Out of the Woodwork

Well, yesterday’s blog about Omar Khadr has evoked two reactions: one predictable, reasoned, but simply wrong, and one absolutely terrifying.

First, let me get something on the record: my opposition to the rubbishing of the rule of law for the so-called “War on Terror” does not derive from an ivory-tower ignorance of terrorism. When I attended university at McGill, terrorist bombs were going off in Montreal at the rate of several per week, and on one fatal occasion only two hundred metres from me. But neither I nor my fellow Quebecers were the least inclined to abandon our daily lives and our democracy to fear. To do so would be to cede victory to the maniacs.

To my reasoned critic: In the long struggle for the triumph of human rights and the rule of law, threats to the peace have often been met with an argument that exceptions must be made to deal with current dangers.
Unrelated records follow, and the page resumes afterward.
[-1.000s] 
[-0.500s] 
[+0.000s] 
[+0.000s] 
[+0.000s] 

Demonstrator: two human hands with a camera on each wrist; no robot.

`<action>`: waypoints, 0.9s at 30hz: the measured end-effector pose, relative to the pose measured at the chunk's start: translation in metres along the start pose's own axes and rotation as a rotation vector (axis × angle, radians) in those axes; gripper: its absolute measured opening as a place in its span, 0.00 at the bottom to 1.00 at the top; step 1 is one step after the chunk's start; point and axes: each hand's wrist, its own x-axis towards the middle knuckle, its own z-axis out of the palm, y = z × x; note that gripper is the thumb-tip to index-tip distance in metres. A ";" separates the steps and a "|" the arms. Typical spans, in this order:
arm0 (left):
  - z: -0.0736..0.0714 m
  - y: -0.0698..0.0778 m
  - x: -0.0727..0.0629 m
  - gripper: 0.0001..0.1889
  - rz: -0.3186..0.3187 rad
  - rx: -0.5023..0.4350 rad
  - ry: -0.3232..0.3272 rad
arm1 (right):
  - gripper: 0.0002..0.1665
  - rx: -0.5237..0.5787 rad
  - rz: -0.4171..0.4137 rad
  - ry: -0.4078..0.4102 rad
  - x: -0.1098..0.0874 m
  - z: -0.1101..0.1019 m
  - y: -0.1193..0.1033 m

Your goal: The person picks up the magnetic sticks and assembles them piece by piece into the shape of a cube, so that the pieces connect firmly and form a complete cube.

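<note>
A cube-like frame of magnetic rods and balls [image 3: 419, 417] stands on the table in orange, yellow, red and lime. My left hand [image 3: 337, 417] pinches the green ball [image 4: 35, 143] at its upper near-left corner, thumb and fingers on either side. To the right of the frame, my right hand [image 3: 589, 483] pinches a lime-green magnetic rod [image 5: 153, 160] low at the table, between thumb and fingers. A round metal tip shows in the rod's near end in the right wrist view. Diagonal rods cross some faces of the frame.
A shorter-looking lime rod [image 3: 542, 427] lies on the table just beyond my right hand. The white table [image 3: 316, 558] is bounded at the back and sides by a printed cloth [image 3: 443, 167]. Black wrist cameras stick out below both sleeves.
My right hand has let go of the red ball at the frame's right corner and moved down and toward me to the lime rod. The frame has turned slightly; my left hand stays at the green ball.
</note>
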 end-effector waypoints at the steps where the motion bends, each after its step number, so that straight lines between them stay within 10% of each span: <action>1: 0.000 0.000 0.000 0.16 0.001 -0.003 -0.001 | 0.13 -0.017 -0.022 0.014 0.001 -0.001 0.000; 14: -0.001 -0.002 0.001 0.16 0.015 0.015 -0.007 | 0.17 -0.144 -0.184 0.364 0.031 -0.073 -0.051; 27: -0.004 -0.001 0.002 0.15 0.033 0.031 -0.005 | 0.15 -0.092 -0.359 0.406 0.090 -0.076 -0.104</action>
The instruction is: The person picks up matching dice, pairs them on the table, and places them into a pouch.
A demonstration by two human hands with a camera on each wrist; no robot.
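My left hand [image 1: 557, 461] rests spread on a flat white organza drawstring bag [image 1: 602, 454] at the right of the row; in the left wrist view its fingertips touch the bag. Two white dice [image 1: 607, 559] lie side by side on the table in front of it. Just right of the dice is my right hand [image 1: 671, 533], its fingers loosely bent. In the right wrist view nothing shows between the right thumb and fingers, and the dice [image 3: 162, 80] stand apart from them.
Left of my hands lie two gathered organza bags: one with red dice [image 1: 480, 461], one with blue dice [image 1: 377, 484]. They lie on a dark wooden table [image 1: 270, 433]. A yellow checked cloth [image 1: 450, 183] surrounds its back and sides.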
The “Chicken Littles” of the moment cry out “of course we’re in favour of the rule of law and human rights, but the danger of violence and subversion by [fill in the blank] Catholicism / heresy / Asians / Jews / fascism / Communism/ Muslim extremists require the suspension of some of our legal protections for the greater good”. The invariable result is a witch hunt that, always, is judged an abomination in retrospect. At various times, Canadian governments have denied legal protection to First Nations, Canadians of Japanese descent, Jewish refugees, political dissidents, and independentists. This now makes us cringe. Let’s not repeat the foolishness.

So (again to my reasoned critic), our democracy and values are strengthened, not undermined, by granting due process to Omar Khadr. If he is guilty of the malfeasance you allege, well, that’s what the justice system is for. Our system of laws has been built by too much struggle, and defended with too many lives, to throw it away in favour of a “military tribunal” typical of some warlord thug.

And, item last: yes, most terrorist acts by Muslims are perpetrated by the small Salafist sect within Islam that totally rejects the modern world as the West defines it. But that is a conversation the Muslim world must have with itself; we do its outcome no service, and potentially wreak considerable harm, to presume to act as umpire in these disputations.

Now to a less pleasant matter. My second critic would deal with Islamic insurrection by summary execution on the battlefield. I will not dignify this view with a reply, merely an observation: battlefield execution was practiced in recent times against our soldiers (yes, Canadians too) by the Nazi SS and Japanese military oligarchs. For this their leaders were tried as war criminals and hanged. I trust that the atrocities of World War II have not eroded in memory to the extent that we would emulate them.